Task to complete: Write out again, exactly, the lines below starting at the one with "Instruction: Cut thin" and ending at the one with "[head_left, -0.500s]".

Data block:
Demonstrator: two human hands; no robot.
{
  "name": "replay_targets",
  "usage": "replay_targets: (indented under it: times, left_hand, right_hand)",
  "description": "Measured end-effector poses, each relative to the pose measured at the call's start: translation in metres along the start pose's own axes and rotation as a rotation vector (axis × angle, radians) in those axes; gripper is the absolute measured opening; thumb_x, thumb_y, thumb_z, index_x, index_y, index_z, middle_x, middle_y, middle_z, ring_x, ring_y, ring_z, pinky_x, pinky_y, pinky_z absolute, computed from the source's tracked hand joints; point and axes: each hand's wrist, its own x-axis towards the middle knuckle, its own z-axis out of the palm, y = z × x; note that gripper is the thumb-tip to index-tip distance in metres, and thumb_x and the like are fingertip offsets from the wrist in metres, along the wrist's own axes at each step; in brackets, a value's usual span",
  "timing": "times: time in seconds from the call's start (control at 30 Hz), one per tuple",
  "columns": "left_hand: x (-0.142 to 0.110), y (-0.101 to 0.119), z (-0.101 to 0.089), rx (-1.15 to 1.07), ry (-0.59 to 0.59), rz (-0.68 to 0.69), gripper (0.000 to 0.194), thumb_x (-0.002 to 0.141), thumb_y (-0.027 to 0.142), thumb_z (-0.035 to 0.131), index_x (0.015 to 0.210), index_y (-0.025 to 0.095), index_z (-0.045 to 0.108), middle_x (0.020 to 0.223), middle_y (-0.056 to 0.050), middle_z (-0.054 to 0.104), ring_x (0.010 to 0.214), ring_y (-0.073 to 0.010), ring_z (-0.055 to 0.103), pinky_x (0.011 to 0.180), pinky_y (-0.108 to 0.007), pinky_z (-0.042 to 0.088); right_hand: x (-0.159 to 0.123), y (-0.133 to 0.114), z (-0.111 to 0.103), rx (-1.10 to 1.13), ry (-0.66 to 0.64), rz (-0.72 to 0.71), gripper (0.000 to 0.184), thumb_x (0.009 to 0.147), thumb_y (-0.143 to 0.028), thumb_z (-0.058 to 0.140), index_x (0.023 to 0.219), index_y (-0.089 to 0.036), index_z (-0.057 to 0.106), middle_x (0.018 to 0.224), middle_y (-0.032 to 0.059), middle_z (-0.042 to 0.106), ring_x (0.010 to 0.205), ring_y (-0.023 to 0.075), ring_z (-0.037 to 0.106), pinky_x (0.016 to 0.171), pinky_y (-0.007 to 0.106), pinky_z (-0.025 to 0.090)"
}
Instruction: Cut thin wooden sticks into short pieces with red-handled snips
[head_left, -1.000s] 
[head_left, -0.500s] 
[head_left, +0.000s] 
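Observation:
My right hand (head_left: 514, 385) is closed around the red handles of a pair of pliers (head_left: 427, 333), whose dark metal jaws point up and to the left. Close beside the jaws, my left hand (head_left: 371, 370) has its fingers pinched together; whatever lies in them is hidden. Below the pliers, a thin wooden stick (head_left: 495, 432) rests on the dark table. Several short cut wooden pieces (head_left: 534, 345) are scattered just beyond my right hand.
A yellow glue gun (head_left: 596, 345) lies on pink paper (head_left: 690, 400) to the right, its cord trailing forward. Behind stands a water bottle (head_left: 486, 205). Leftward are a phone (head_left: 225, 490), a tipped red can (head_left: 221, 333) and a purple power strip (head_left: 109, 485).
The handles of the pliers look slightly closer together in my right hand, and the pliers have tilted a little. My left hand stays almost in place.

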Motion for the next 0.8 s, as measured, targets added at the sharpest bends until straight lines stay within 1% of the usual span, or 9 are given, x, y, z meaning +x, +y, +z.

Exercise solution:
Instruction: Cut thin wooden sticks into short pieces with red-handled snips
[head_left, -1.000s] 
[head_left, -0.500s] 

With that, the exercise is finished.